I am programming, for cross-platform C, a library to do various things to webcam images. All operations are per-pixel and highly parallelizable - for example applying bit masks, multiplying color values by constants, etc. Therefore I think I can gain performance by using SSE/SSE2 intrinsics.
However, I am having a data format problem. My webcam library gives me webcam frames as a pointer (void*) to a buffer containing 24- or 32-bit byte pixels in ABGR or BGR format. I have been casting these to char* so that ptr++ etc behaves correctly. However, all the SSE/SSE2 operations expect either four integers or four floats, in the __m128 or __m64 data types.
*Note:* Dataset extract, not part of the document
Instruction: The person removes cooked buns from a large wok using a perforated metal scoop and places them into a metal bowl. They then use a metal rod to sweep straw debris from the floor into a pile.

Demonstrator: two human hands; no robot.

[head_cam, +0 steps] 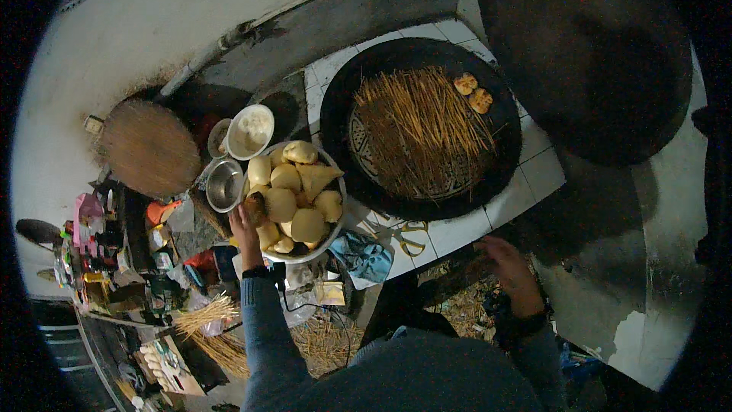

If I do this (assuming I have read the color values from the buffer into chars r, g, and b):
float pixel[] = {(float)r, (float)g, {float)b, 0.0f};
then load another float array full of constants
float constants[] = {0.299, 0.587, 0.114, 0.0f};
cast both float pointers to __m128, and use the __mm_mul_ps intrinsic to do r * 0.299, g * 0.587 etc etc... there is no overall performance gain because all the shuffling stuff around takes up so much time!
Does anyone have any suggestions for how I can load these byte pixel values quickly and efficiently into the SSE registers so that I actually get a performance gain from operating on them as such?